AUDIENCIA DEL PAPA FRANCISCO

Hoy el Papa nos habla de la tercera invocación con la que le pedimos que se haga su Voluntad. Pues, la Voluntad del Dios está muy clara. Nos la ha revelado Jesús, el Hijo enviado para redimirnos. Y redimirnos de todos nuestro pecados, ¿para qué? Pues, precisamente para eso, para salvarnos de la esclavitud de la muerte y darnos la Vida Eterna junto a Él en plenitud de gozo y felicidad.

Realmente, esa es la Voluntad de Dios de la que el Papa Francisco nos habla hoy. Nuestro Padre Dios quiere salvarnos y necesita, eso sí, nuestra colaboración, pues nos ha creado libre para que seamos nosotros los que decidamos si queremos dejarnos salvar por su Amor y Misericordia. Sí, Padre Bueno del Cielo, queremos colaborar contigo para que por tu Gracias y Misericordia, ser salvados para estar contigo toda la eternidad. Amén.




PAPA FRANCISCO
AUDIENCIA GENERAL
Plaza de San Pedro

Miércoles, 20 de marzo de 2019






Queridos hermanos:
Continuamos con la catequesis sobre el Padrenuestro, y hoy lo hacemos reflexionando sobre la tercera invocación: «Hágase tu voluntad» que se une a las dos primeras de este tríptico: «sea santificado tu nombre» y «venga tu Reino». Dios siempre toma la iniciativa para salvarnos, y nosotros lo buscamos en la oración, y descubrimos que Él ya nos estaba esperando. Esa es la voluntad de Dios y es lo que pedimos para que se cumpla su plan de salvación.

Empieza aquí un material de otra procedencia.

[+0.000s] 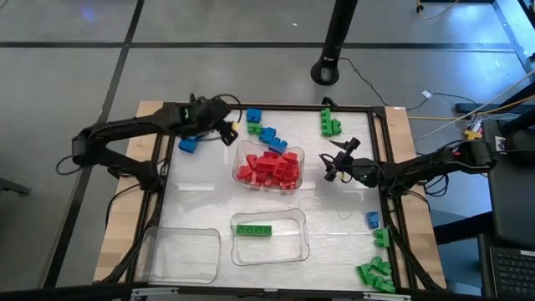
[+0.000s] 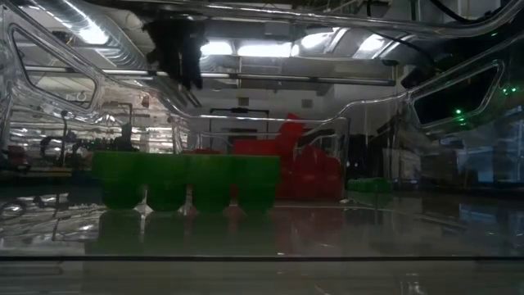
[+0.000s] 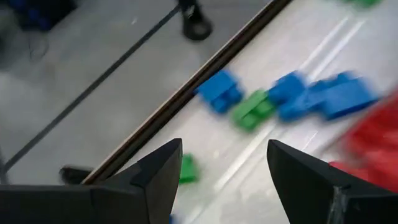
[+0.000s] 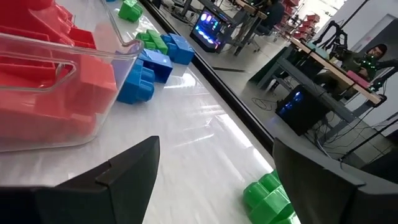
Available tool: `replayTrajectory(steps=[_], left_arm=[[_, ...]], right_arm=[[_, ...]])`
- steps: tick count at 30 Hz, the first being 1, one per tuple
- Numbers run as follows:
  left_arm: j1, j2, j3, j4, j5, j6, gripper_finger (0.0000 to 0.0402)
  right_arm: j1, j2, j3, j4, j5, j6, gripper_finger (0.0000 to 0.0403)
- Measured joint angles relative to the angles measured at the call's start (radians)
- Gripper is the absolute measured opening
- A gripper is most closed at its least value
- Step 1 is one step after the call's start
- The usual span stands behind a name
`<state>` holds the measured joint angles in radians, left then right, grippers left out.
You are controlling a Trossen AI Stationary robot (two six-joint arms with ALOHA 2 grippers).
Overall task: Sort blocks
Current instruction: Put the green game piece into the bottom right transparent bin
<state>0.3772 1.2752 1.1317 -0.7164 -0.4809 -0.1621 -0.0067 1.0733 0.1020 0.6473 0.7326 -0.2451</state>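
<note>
Nearest the lens: green block (image 2: 187, 180), a long studded one, seen through a clear tray wall in the low view; the high view shows it lying alone in the near middle tray (image 1: 294, 219).
Red tray: the centre tray (image 1: 237, 167) is heaped with red blocks (image 1: 269, 167); no red visible loose on the table. Judged the finished colour.
Empty tray: near-left tray (image 1: 180, 252) holds nothing visible; likely meant for blue.
Left gripper: (image 3: 222, 180) fingers parted, nothing between them; hovering over the far-left table.
Ahead of left fingers: a run of blue blocks (image 3: 309, 94) with one green block (image 3: 251, 110) mixed in, a separate blue one (image 3: 219, 91) by the table rim, a small green one (image 3: 186, 168) close to one fingertip.
Beside the left gripper: a lone blue block (image 1: 188, 144) on the table.
Right gripper: (image 4: 214, 180) fingers spread, carrying nothing; just off the red tray's right end.
Past right fingers: green block (image 4: 268, 196) close by; the blue cluster lies beyond the tray.
Right edge, unsorted: green pile (image 1: 374, 273) at the near corner, a blue block (image 1: 372, 219) above it, green blocks (image 1: 329, 122) at the far edge.
Progress: roughly a third, by my estimate; red done, green barely begun, blue untouched.
</note>
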Motion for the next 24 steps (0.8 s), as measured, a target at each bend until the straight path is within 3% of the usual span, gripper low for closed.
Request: replayTrajectory(steps=[5,10,17,24], left_arm=[[0.155,0.047,-0.032,-0.022,0.104,0.129,0.0224],[0.238,0.108,-0.032,-0.041,0.149,0.232,0.0223],[0.238,0.24,-0.032,-0.086,0.155,0.42,0.0223],[0.201,0.357,-0.032,-0.1,0.044,0.463,0.0223]], right_arm=[[0.0,0.0,0.0,-0.026,0.015,-0.003,0.0312],[0.0,0.0,0.0,-0.056,0.017,0.022,0.0312],[0.0,0.0,0.0,-0.122,-0.073,0.091,0.0312],[0.0,0.0,0.0,-0.135,-0.098,0.109,0.0312]])
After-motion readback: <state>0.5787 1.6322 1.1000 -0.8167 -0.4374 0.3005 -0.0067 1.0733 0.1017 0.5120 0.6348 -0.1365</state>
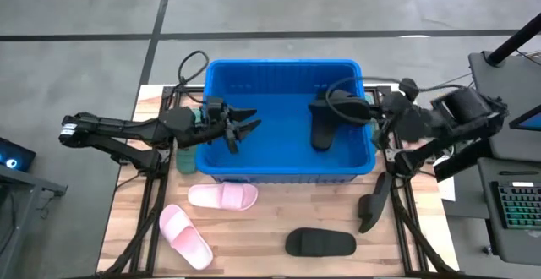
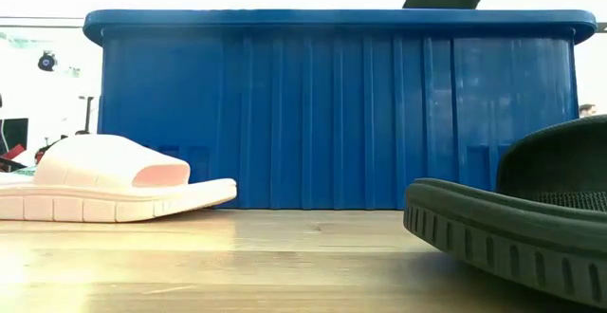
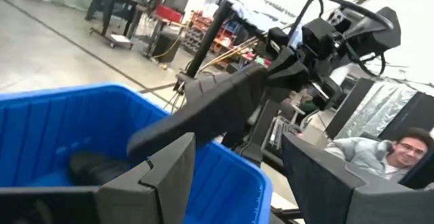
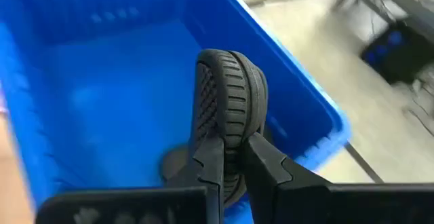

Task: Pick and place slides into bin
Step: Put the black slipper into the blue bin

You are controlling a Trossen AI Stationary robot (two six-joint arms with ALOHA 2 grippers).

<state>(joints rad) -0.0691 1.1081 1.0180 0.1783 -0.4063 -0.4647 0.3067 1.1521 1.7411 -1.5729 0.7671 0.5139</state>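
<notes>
The right tool [image 4: 234, 157] is clamped on a black slide [image 4: 227, 102] over the bin [image 1: 279, 171]'s three-o'clock side, while the left tool [image 1: 245, 128] hangs apart and empty at nine.

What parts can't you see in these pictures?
- Low view: the inside of the big bright blue plastic bin is hidden by its own front wall.
- Low view: the black foam slide is cut off by the picture's right edge.
- High view: a sage green thing beside the bin is mostly covered by the left arm.
- Right wrist view: the right gripper hides the lower part of the black foam slide it pinches.
</notes>
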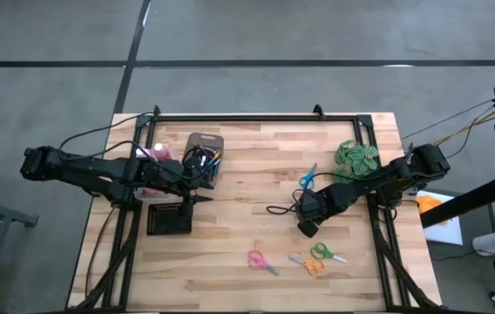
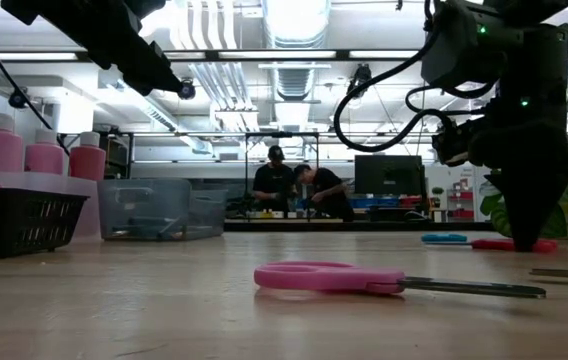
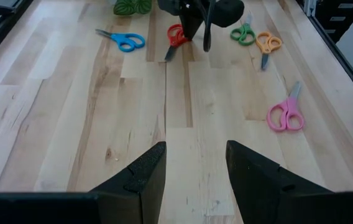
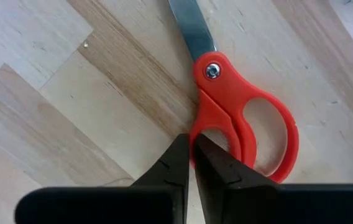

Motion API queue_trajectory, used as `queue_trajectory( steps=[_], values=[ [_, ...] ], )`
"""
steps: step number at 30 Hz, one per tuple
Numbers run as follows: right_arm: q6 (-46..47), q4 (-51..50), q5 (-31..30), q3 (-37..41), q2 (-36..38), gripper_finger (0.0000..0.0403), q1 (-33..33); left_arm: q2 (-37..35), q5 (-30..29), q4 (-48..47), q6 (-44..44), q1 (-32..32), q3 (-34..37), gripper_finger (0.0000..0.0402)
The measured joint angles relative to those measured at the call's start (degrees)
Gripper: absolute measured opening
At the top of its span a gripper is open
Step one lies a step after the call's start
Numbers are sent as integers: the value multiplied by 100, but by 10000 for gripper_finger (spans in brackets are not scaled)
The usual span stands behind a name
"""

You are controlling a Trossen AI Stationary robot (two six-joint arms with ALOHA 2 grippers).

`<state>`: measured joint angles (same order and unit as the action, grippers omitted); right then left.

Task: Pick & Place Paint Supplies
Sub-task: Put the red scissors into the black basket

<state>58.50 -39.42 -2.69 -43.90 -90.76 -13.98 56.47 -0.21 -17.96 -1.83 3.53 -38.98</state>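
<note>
Three pink bottles with white caps stand in a clear bin at the table's left. Thin brushes stick out of a grey bin beside it. My left gripper is open and holds nothing; it hovers above the table just right of the black basket, pointing toward the table's right. My right gripper points down at the red scissors lying flat right of the table's middle, and is shut on their handle. My right gripper pinches the rim of the red scissors' handle loop, on the side nearest the pivot. It comes from above, pointing down, with one finger over the finger hole and the other outside the loop. The scissors lie flat on the table.
Blue scissors lie near the leafy green plant. Pink scissors, orange scissors and green scissors lie toward the near edge. A black frame runs along the table's far and side edges. Bare wood shows in the middle.
</note>
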Motion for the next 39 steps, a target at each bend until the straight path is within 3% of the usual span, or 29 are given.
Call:
queue_trajectory(
  steps=[12, 17, 27, 33, 39],
  values=[
    [-75, -22, -297, -427, 106, 15, 0, 0, 2, -4, 0, 0, 2, 165],
    [-632, 65, -503, -858, 111, 15, 0, 0, 1, -7, 0, 0, 2, 165],
    [-1524, 1854, -831, -1172, 84, 15, 23, 0, 0, -7, 0, 0, 2, 165],
    [-1711, 2943, -908, -1249, -458, 15, 101, 0, 0, -9, 0, 0, 1, 165],
    [-1722, 2593, -886, -2319, -1514, 14, 135, 0, 0, -13, 0, 0, 2, 165]
  ],
)
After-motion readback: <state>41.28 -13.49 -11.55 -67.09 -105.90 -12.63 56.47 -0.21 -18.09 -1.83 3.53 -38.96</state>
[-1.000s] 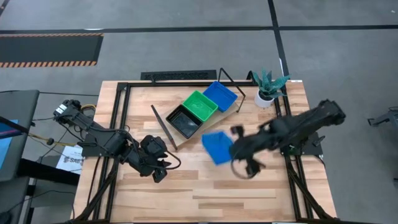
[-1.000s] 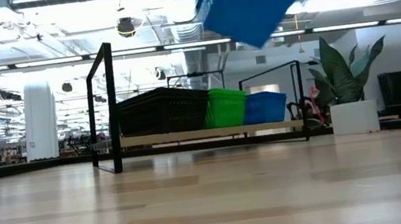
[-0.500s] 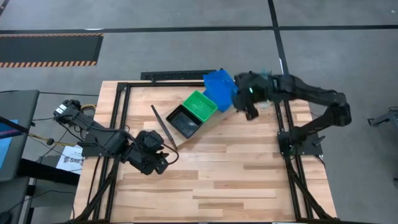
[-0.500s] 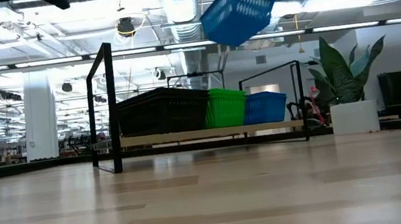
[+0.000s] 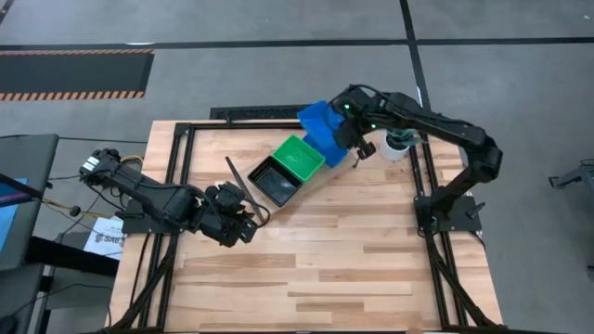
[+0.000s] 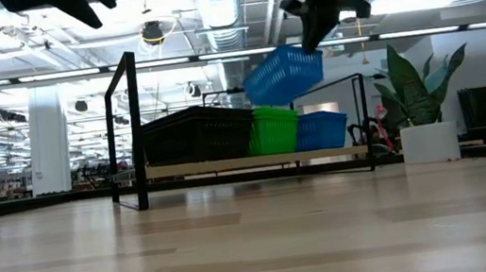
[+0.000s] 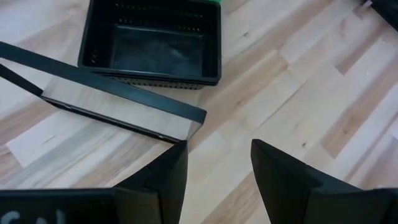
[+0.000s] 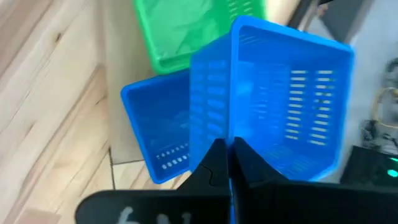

Como nos dice la primera carta a Timoteo, Dios quiere que todos los hombres se salven. Por tanto, cuando pedimos a Dios «hágase tu voluntad» quiere decir que no nos resignamos a un destino que no conocemos ni compartimos, sino que confiamos en Él, como nuestro Padre, que desea para nosotros el bien y la vida. Las insidias del mundo, que llenan de obstáculos este proyecto, son vencidas por la fuerza de una oración que pide, como el profeta, cambiar las espadas en arados y las lanzas en podaderas.

Si rezamos es porque creemos que estas realidades de destrucción y muerte, pueden ser transformadas en instrumentos para generar fecundidad y vida. Dios tiene un proyecto para cada uno de nosotros, y confiando en Él, nos abandonamos en sus manos también en el momento de la prueba, seguros de que escucha nuestro grito y nos hará justicia sin tardar.


Saludos:
Saludo cordialmente a los peregrinos de lengua española venidos de España y de América Latina, de modo particular a la Fundación Manos Unidas de España que, desde el compromiso cristiano en su campaña contra el hambre, busca cumplir la voluntad de Dios para que a nadie falte el pan cotidiano ni lo necesario en sus vidas. Pidamos al Señor que nuestro testimonio y nuestra oración, sean el revulsivo para que todos los hombres lleguen al conocimiento de la verdad y se salven. Que Dios los bendiga a todos. Muchas gracias.